Wednesday, September 20, 2017

The "Grammar of Schooling" Persists, by Angela Valenzuela

In my Educational Foundations in Policy class yesterday, we discussed Tyack, D. B. & Cuban, L. “Why the Grammar of Schooling Persists” Tinkering Toward Utopia.   It meshed well in my lecture with this piece from NPR that takes a critical look at New Orleans' charters schools titled, "The End of Neighborhood Schools:  New Orleans is home to the nation’s first all-charter district. Is this the future of education?" You can read it for yourself, but in a city that has undergone a major restructuring of education with only 10 percent being public and the other 90 being private or charter—and mostly charter—the grammar of schooling persists.

Tyack and Cuban narrate a history of American public education as it evolved from a simple to complex, bureaucratic structures, from local to cosmopolitan, parochial to universal, and the like and what we're left with is a stubborn grammar that scarcely changes despite decades of "tinkering" with public education.  
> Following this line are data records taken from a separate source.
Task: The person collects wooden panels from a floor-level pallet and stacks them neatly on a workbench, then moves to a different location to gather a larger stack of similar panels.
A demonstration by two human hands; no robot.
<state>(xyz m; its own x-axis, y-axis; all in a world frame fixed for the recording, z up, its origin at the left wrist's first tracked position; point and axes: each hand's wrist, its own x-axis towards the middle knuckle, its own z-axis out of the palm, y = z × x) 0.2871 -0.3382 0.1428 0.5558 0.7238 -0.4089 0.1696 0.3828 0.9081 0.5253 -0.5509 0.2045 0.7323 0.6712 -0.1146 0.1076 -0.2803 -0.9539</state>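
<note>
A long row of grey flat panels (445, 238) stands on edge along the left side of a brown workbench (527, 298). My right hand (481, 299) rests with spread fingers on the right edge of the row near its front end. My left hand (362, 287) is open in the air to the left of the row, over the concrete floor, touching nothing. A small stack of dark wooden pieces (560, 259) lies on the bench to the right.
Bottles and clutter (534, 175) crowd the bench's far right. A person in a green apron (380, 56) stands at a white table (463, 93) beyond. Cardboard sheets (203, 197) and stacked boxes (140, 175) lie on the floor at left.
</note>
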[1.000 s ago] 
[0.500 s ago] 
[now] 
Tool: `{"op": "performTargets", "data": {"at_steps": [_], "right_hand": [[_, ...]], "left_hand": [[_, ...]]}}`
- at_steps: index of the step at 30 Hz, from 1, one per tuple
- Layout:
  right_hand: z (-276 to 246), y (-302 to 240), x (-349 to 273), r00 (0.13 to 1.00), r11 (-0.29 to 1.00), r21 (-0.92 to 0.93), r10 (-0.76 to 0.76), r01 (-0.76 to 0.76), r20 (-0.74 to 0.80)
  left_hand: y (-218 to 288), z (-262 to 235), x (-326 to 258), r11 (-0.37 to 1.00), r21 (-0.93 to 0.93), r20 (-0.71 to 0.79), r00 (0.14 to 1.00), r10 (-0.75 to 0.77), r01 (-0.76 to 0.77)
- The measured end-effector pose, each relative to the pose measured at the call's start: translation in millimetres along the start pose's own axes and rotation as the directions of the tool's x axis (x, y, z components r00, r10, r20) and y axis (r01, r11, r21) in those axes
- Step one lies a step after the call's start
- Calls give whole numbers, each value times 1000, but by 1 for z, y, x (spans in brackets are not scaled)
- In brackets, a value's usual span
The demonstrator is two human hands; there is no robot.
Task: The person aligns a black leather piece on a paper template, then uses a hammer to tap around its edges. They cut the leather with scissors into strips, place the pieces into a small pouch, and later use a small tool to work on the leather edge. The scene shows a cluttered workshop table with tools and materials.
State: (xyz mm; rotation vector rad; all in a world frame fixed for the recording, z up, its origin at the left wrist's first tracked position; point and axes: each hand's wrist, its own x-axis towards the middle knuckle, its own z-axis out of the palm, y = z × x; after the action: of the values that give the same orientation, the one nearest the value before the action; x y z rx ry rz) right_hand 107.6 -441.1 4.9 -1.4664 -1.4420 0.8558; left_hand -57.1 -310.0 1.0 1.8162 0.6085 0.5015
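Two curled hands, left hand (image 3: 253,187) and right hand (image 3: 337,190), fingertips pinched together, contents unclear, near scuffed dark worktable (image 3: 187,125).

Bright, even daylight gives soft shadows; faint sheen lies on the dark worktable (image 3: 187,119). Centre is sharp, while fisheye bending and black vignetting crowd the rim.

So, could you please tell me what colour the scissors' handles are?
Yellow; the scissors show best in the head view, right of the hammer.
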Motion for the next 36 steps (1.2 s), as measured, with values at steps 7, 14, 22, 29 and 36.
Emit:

So here is the Wordl that I generated using polleverywhere.com that my class of 14 students, broken up into groups, generated on the "grammar of schooling" from their readings. These were their takeaways, with the larger letters representing the concepts that best represented the Tyack and Cuban reading.  We are delving deeper into all of this too, as well, via Tyack's seminal book, The One Best System: A History of American Urban Public Education. (Cambridge, MA: Harvard University Press).


Take note of what is NOT here as major concepts that as we know, float around, in education.  These include creativity, curiosity, critical thinking, social justice, equity and the like.  You'll have your own thoughts and observations on this, as well. 


This approach to this reading worked for us, by the way, as it provided us with much food for thought.  Hope you find this helpful.